### Task to carry out
Scan the data for "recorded" and copy the lines it appears in.

★ ★ ★ ★ ★

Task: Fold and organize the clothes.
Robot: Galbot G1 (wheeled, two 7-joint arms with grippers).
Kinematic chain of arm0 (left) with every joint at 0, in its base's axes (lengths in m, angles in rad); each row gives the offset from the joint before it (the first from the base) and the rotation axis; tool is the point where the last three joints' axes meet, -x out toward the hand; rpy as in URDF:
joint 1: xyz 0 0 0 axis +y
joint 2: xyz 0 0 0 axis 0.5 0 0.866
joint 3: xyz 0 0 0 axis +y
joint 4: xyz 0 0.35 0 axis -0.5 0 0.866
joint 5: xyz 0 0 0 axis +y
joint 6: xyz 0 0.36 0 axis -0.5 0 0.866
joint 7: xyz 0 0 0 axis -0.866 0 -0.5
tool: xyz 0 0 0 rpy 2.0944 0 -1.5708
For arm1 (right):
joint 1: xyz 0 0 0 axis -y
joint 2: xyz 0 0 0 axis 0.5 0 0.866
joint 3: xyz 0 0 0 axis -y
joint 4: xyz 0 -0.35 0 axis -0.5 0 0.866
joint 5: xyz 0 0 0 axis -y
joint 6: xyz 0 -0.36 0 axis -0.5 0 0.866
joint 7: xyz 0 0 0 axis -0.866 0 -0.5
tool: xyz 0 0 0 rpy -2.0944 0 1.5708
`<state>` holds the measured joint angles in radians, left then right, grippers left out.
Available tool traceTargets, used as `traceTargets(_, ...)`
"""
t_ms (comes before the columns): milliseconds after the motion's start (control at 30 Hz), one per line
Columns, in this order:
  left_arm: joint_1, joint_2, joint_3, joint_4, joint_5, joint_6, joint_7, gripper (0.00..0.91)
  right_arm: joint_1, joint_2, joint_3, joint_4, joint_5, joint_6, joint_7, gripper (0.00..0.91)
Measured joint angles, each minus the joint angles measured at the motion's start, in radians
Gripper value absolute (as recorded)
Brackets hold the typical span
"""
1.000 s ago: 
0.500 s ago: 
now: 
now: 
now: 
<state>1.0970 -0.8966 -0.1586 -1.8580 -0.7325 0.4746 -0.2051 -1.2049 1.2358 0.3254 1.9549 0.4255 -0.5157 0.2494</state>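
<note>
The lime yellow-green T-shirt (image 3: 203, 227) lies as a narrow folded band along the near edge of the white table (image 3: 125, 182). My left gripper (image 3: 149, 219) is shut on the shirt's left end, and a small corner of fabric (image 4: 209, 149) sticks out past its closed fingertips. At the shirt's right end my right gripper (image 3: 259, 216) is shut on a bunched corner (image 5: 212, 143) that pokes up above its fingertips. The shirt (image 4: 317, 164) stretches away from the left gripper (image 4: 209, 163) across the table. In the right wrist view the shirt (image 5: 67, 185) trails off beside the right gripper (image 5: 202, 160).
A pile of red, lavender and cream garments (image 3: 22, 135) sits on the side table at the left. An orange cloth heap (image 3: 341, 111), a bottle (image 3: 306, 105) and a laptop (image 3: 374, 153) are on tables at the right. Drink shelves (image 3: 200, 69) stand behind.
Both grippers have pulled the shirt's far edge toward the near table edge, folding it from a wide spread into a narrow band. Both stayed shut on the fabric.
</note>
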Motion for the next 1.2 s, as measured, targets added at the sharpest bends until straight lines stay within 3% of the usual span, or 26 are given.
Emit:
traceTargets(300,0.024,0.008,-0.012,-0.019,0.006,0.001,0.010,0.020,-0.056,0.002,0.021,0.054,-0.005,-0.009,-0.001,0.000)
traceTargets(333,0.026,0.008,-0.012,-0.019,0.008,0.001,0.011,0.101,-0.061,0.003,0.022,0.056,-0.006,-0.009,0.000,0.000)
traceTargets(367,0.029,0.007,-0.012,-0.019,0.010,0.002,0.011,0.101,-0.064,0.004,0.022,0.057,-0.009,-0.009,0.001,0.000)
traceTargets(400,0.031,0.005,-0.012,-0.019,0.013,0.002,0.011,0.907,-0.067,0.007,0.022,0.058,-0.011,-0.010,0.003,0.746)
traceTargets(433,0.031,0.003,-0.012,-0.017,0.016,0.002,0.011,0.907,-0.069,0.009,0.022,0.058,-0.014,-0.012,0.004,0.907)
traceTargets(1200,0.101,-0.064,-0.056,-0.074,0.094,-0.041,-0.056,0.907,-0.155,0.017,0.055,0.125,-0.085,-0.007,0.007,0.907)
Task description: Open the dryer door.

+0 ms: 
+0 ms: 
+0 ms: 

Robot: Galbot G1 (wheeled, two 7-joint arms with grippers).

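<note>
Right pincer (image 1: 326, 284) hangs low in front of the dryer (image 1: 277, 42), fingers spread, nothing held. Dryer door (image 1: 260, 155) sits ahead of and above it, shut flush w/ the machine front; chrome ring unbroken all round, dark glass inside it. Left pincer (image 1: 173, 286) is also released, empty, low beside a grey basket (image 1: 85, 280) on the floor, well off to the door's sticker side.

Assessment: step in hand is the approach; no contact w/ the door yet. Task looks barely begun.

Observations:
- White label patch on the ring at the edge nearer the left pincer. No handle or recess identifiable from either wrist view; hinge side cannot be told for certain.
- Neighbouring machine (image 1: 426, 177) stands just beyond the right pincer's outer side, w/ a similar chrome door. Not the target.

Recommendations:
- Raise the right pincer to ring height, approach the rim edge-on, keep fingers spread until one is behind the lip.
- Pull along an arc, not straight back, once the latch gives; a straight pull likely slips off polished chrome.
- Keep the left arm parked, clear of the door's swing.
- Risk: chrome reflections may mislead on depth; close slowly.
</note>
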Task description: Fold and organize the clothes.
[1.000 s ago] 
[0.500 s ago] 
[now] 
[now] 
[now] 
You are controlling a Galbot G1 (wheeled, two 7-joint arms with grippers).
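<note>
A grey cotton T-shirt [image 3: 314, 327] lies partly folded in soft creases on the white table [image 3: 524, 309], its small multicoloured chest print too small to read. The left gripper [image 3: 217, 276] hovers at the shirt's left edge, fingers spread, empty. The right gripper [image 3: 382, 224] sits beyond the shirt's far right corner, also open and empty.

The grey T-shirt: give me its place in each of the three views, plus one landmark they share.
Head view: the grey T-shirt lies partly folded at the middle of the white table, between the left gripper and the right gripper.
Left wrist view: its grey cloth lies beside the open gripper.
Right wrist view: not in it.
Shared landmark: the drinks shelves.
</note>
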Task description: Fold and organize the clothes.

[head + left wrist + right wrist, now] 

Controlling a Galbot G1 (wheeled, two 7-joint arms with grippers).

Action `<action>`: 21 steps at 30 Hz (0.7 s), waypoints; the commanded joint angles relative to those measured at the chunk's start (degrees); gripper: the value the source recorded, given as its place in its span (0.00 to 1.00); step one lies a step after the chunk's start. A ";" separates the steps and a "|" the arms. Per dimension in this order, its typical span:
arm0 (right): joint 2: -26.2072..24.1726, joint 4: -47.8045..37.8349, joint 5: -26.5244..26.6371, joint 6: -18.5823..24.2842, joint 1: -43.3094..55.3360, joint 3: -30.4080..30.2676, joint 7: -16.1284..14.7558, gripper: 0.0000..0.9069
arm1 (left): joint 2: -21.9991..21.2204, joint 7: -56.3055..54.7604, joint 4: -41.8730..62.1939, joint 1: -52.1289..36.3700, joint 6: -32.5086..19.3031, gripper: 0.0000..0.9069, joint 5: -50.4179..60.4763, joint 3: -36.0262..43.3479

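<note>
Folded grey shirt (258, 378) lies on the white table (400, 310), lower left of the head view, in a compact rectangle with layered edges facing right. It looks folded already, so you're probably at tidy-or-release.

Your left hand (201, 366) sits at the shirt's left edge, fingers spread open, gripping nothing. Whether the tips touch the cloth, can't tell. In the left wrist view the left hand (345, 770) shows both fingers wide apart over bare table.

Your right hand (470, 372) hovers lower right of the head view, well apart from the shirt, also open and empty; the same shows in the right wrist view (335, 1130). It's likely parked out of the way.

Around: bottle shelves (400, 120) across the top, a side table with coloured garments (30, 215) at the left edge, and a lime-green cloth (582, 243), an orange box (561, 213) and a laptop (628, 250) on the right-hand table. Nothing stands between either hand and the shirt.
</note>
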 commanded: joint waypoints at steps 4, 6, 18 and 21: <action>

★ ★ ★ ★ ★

### Exercise response
Gripper value absolute (as recorded)
Action `<action>`: 21 steps at 30 Hz (0.7 s), waypoints; the commanded joint angles relative to those measured at the chunk's start (degrees); gripper: the value the source recorded, given as its place in its span (0.00 to 1.00); step one lies a step after the chunk's start. A ";" separates the steps and a "|" the arms. Per dimension in this order, its typical span:

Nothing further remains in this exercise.